### WORK INSTRUCTIONS:
In the material below, begin at the line that has "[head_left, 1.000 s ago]", stop after the line that has "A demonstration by", and transcribe those lines exactly, without pictures.

*** Begin section ***

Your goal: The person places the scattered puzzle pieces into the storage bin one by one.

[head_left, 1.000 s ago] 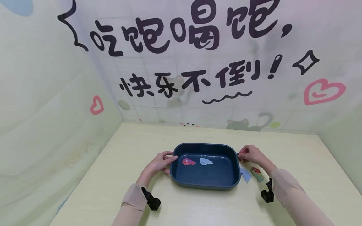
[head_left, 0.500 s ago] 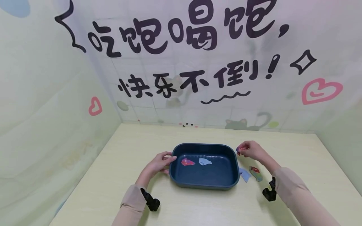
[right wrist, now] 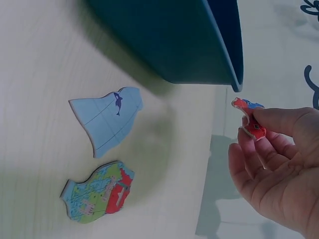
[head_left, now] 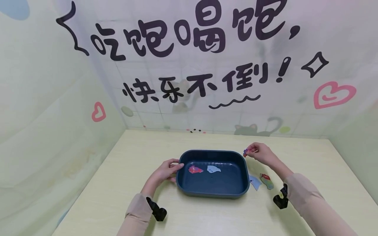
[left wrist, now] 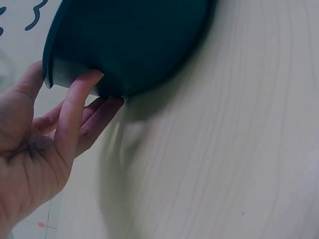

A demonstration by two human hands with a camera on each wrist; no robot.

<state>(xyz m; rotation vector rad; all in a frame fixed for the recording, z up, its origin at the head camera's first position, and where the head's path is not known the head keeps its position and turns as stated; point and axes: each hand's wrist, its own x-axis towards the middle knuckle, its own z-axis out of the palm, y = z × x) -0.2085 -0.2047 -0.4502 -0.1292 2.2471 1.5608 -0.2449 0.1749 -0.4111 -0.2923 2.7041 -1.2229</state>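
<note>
A dark blue rectangular plastic basin sits on the table. My left hand grips its left end, the thumb over the rim and the other fingers against the outside. In the right wrist view, my right hand pinches a small red and blue puzzle piece between thumb and fingers, just outside the basin's far right corner. Inside the basin lie a red puzzle piece and a pale blue puzzle piece. Beside its right end are a light blue piece with a dolphin and a green and red piece.
The pale wood-grain table ends at a printed cloth backdrop with large dark writing. Cloth walls rise along both sides. A black camera mount is strapped to each wrist.
My right hand has lifted the red and blue puzzle piece from beside the basin's right end and moved it up toward the far right corner. The left hand keeps its hold on the basin.
</note>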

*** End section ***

### SOLUTION BELOW:
[head_left, 1.000 s ago] 
[head_left, 0.500 s ago] 
[right wrist, now] 
[head_left, now] 
[left wrist, now] 

A demonstration by two human hands with a camera on each wrist; no robot.

This exercise requires no additional output.